The peak-season queues may be of epic proportions, but the results are definitely worth the wait. Apparently not adding fl our to the batter is the trick - although the hordes at the door couldn't give a monkey's what the secret is.

226 Aldeburgh High Street, Aldeburgh, Suffolk

Stein's Fish and Chips, Padstow

Rick Stein wanted a good chippy he could go to in Padstow, and lo and behold, he created one - underneath his offices, as it happens, which must be very handy. The smell of frying is terribly difficult to resist at lunchtime.

South Quay, Padstow, Cornwall

Senior's, Blackpool

Fish and chips aren't hard to come by in Blackpool, but this is where you'll get the best. Deep-fried fillet of cod, or the scampi and chips will definitely fill a hole and, in thoroughly modern fashion, you can also get baked fish, or even healthier low-carb dishes.

106 Normoss Road, Blackpool

The Sea Shell, London

For 30 years the Sea Shell has been a point of pilgrimage for both tourists and locals alike. The restaurant serves a mixture of traditional favourites, as well as more adventurous offerings like herrings with raddichio. You can't go wrong with a takeaway portion of haddock though.

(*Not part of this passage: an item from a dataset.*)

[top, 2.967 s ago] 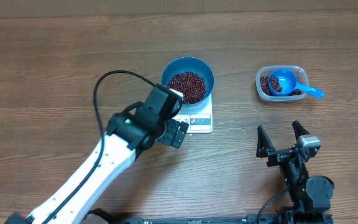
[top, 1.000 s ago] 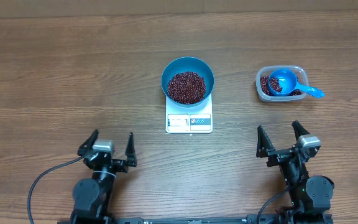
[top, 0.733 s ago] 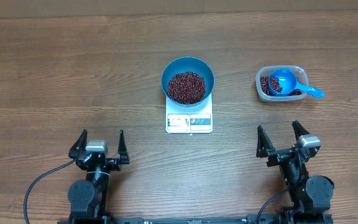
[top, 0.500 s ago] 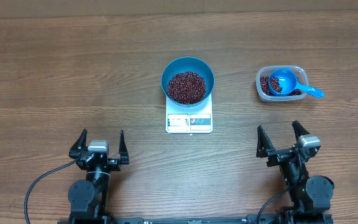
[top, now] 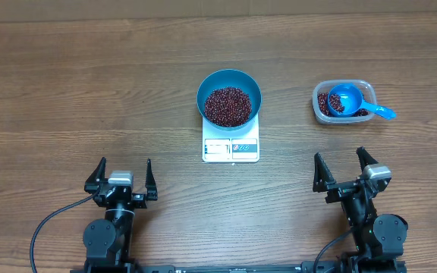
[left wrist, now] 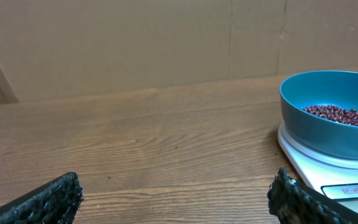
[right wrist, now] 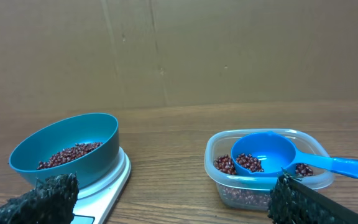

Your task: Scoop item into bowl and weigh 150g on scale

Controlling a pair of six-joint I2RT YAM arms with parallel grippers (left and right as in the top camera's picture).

49-51 Lisson Grove, London

Dom's Fish and Chip Shop, Glenrothes

Three generations of Italians have had great success with this chippy, winning the 2004 Fish and Chip of the Year competition. Yum.

Unit 1, Cadham Neighbourhood Centre, Glenrothes, Kirkcaldy

Pisces, Wirral

If you are a Southerner, you might not quite understand the attraction of dousing your chips in curry sauce - which in this case is made to a Chinese recipe - but once you've tried it here, you will never look back. If you are a Northerner then you probably know about both curry sauce and Pisces already.

37 Millner Road, Heswall, Wirral

Wackers Fish Restaurant, Scarborough

They say it's only cool to eat haddock in Scarborough. So don't order cod if you want to blend in with the locals who congregate in this 250-seater restaurant.

1 Vernon Road, Scarborough

Harlees, Verwood

Top-notch local ingredients equal fantastic fish and chips.

94 Manor Road, Verwood, Dorset

Bardsleys, Brighton
Nowhere near as busy as the numerous chippies on the seafront, and far better quality. They use a lovely light batter so the fish isn't too heavy and they sensibly serve portions that you might actually be able to eat in one sitting. They also do their utmost to ensure that the fish comes from regulated stocks.

22 Baker Street, Brighton

Coxhoe Fish Bar, Durham

Is there really anything better in this life than eating freshly fried fat chips straight out of the paper? Specifically, these fat chips? Didn't think so.

25 Blackgate East, Coxhoe, Durham

The Chip Stop, Plymouth

The oldest chippy in the area does a nice line in tasty fish and chips, with proper, crispy batter and flavoursome fish.

31 Waterloo Street, Plymouth

Andrews, Powys

Given that mushy peas can be truly disgusting in the wrong hands, it is high praise indeed to say that the ones at Andrews are delicious. And the haddock isn't half bad either.

32 High Street, Welshpool, Powys

Our Plaice, West Hagley

Beef dripping. Fresh fish. Hand-made mushy peas. Perfect.

131 Worcester Road, West Hagley

Friar's Tuck, St Merryn

If the weather is good then drag yourself away from the warm, fragrant interior of this chippy and eat your supper on the beach nearby. Mind you, as long as you can stop them blowing away, you could enjoy these chips in anything from a refreshing sea breeze to a force-9 gale.

Harlyn Road, St Merryn, Cornwall

Bibendum, London

All right, all right, it's really not cheap here, but the restaurant is gorgeous and its deep-fried fish and chips is the business.